Nach einer Stunde wachte die Apothekerstochter auf. Sie schaute um sich. Das Zimmer dämmerte, von der Straße her, im Zwielicht. Die zweite Hälfte des Bettes war leer. Da hatte, als sie einschlief, Luja Büttner gelegen, mit geschlossenen Lidern und gelösten schwarzen Flechten, die Rechte fest auf der leise atmenden, weißen Brust um das Bild ihres toten Mischa geschlossen. Nun lehnte sie drüben im Hemd am Fenster und spähte auf die Straße hinab.
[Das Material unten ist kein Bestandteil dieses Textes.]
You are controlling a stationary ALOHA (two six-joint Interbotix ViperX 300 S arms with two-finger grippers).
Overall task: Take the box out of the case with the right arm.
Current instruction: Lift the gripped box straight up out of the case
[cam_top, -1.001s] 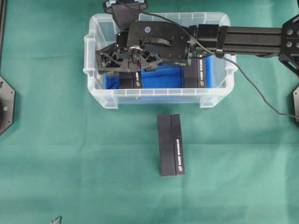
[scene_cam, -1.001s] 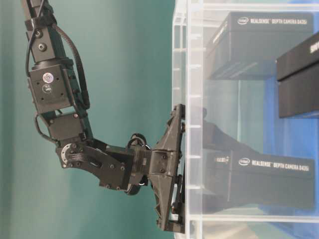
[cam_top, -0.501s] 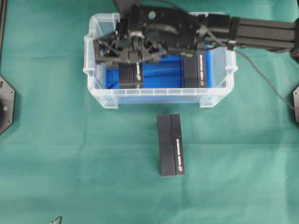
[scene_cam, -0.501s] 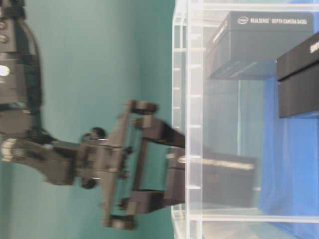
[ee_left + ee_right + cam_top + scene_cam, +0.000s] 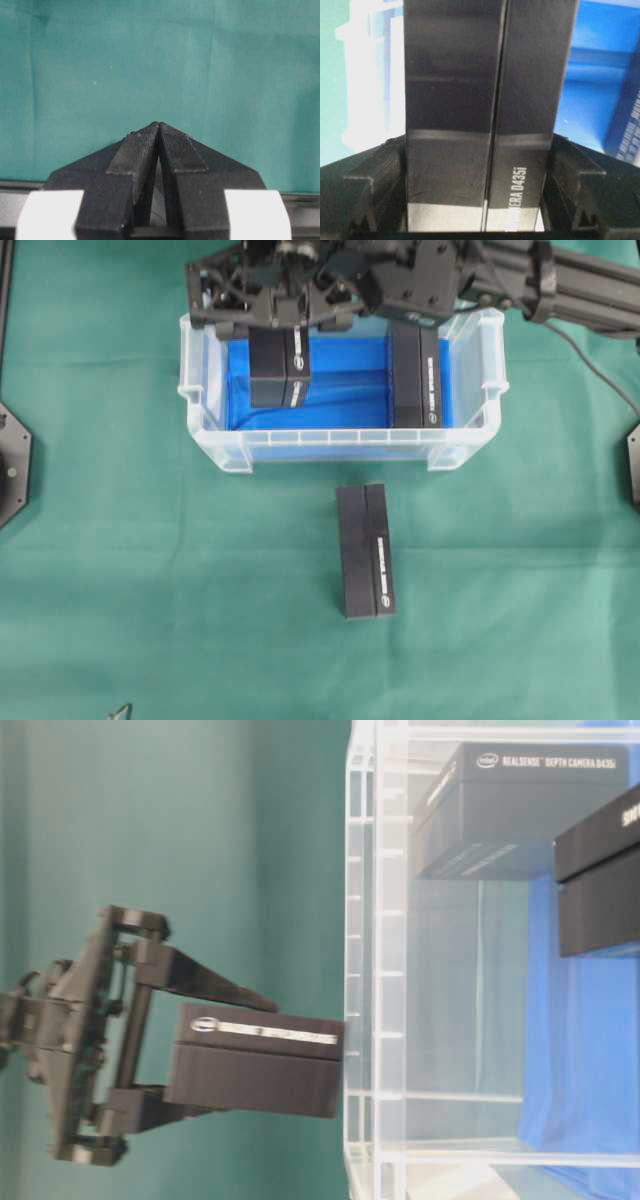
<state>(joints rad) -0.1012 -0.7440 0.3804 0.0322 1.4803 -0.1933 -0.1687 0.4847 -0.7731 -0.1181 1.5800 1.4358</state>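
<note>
since a second ago your right arm (image 5: 560, 285) has lifted: the right gripper (image 5: 280, 315), which was then down inside the case (image 5: 340, 445) around a box, is now above the rim, and the box (image 5: 278, 368) has come up with it. the other items have not shifted.

going left to right in the overhead view: at the far left edge you see a dark arm base (image 5: 12, 465) on the green surface (image 5: 150, 590). next comes the case, clear plastic with a blue floor lining. over its left half hangs the held box, a black carton with white lettering, its top end between the right gripper's jaws, which are clamped on its two sides. in the table-level view the same box (image 5: 258, 1060) is clear of the case wall (image 5: 375, 970), just outside the rim line, with the gripper (image 5: 150, 1040) gripping it from the left. the right wrist view shows the box (image 5: 490, 100) filling the gap between the two black fingers (image 5: 375, 185).

further right inside the case a second black box (image 5: 415, 375) lies on the blue lining. below the case, on the surface, a third black box (image 5: 365, 550) lies well apart from it.

your left gripper (image 5: 159, 132) shows only in its own wrist view: its jaws are closed tip to tip, holding nothing, over bare green cloth.
</note>
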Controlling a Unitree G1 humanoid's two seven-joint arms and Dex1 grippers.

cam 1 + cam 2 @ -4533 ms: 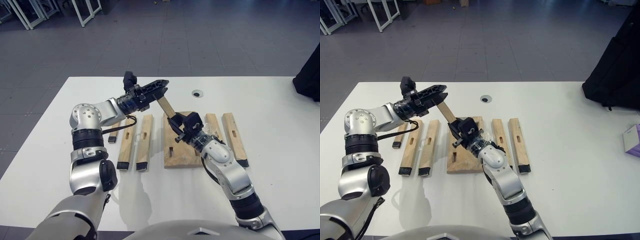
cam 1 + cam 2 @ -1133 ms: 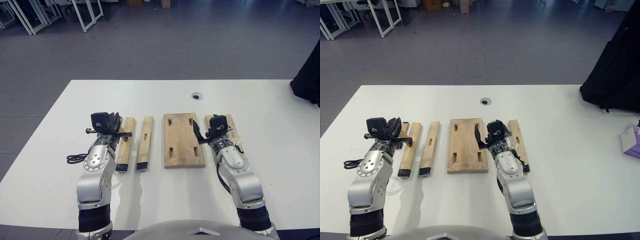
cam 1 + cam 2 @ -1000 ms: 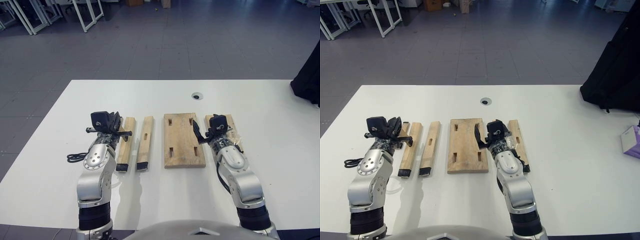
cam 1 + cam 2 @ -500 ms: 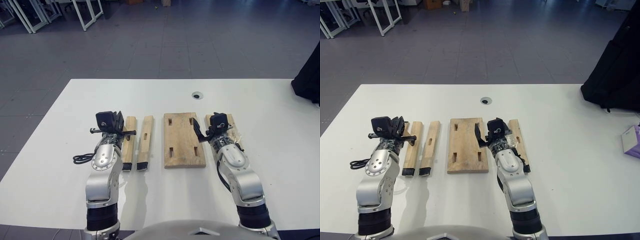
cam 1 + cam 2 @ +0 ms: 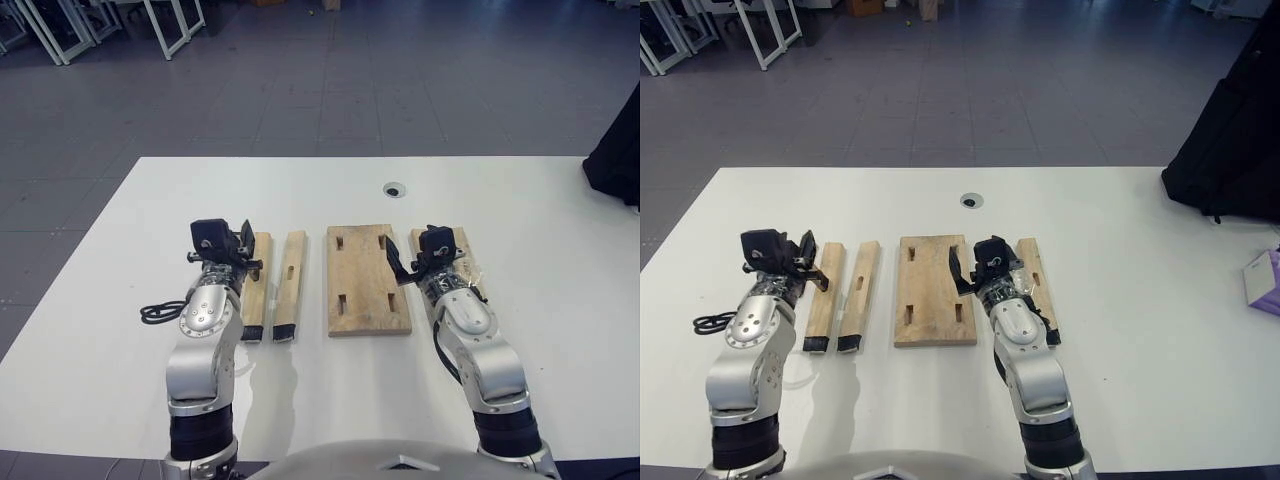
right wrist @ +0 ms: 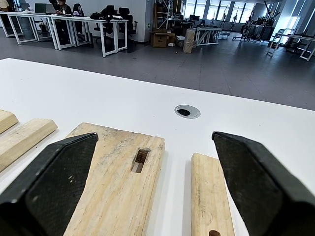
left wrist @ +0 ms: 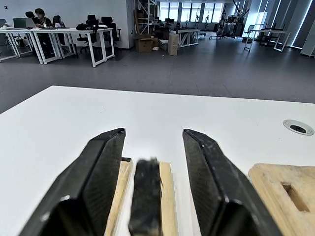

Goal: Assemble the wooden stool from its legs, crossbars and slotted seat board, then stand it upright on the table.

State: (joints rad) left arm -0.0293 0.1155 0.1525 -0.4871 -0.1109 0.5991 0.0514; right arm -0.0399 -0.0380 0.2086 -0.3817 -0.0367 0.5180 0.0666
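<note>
- Assembly is judged to be at its opening step: no joint has been made, and every part is seen lying flat on the white table [image 5: 540,230].
- The seat board [image 5: 368,285] is laid at the centre with its slots facing up. A pair of legs [image 5: 291,280] is set side by side at its 9 o'clock, and a right-hand leg [image 6: 211,196] at its 3 o'clock.
- The left gripper [image 7: 153,140] is held low over the outer one of that pair, with its fingers spread apart and nothing gripped.
- A narrow dark-tipped piece [image 7: 145,196] is seen lying between those fingers and touched by neither. It is taken to be a crossbar, though this cannot be confirmed.
- The right gripper [image 6: 155,140] is held wide open and empty at the board's 3 o'clock edge. The board's slotted far end is framed between its fingers, and the right-hand leg lies just beside one of them.
- A pick-up is judged to be the next move. The left fingers would have to be closed squarely on the narrow piece, which would then be lifted clear of the wood beneath before its end is matched to a slot.
- A round cable port [image 5: 395,188] is set in the table at the board's 12 o'clock, and a black cord [image 5: 160,314] is coiled at the left arm's 9 o'clock.
</note>
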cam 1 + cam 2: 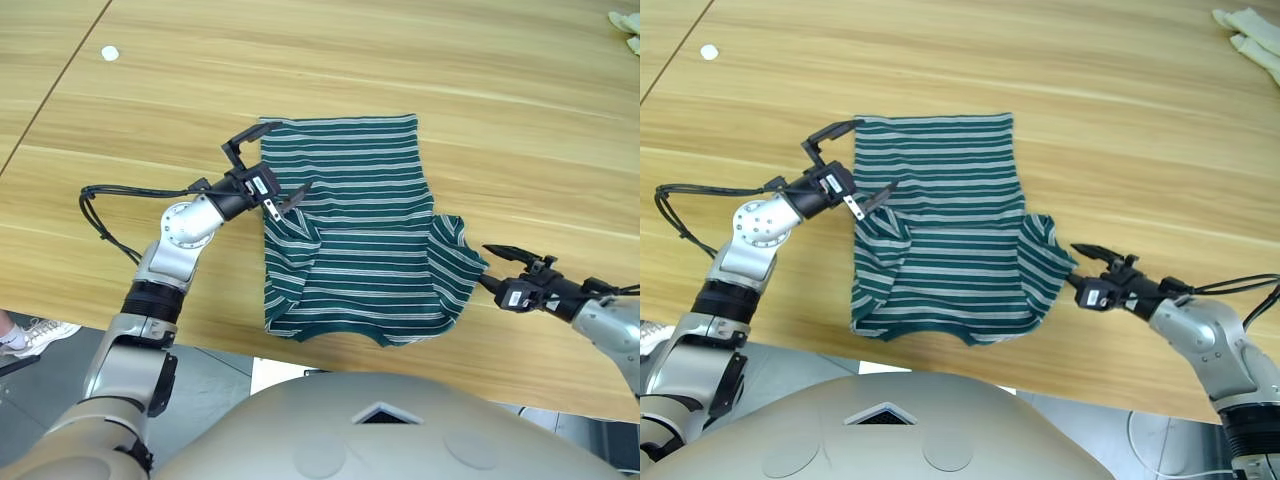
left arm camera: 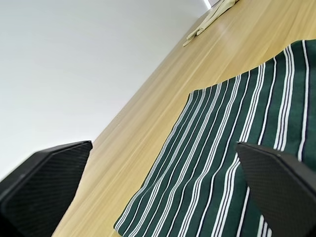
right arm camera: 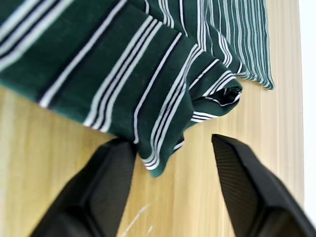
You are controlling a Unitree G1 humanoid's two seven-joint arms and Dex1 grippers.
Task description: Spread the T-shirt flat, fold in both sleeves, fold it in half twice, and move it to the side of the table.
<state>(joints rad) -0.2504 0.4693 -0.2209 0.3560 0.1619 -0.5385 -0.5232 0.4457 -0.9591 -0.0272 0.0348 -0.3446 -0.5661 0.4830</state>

»Die ganze Zeit steht er vor dem Hause Posten!« flüsterte sie.

»Der Mensch von vorhin?«

»Ja. Jetzt ist jemand aus dem Haus getreten. An den hat er sich herangemacht!«

»Das ist dieser Iwan Sebald, vor dem ich dich schon beim Essen warnte!« Die Altschüler blickte der Jüngeren über die Achsel. »Der geht jetzt spielen!«

»Sie verhandeln miteinander ...«

»Das wird 'was Schönes sein! Nun nickt der gute Iwan und trollt sich!«

»Gib acht! Der andere guckt herauf!«

Die beiden Mädchen traten rasch hinter die Gardine. Unten beobachtete Schwelke Machalles noch einmal die schlafende Fensterfront im dritten Stock. Dann schob er die Fäuste in die Taschen und trottete, in den Schultern schaukelnd, den Kopf mit der hohen Pelzmütze vorgestreckt, eilig hinaus in die Nacht.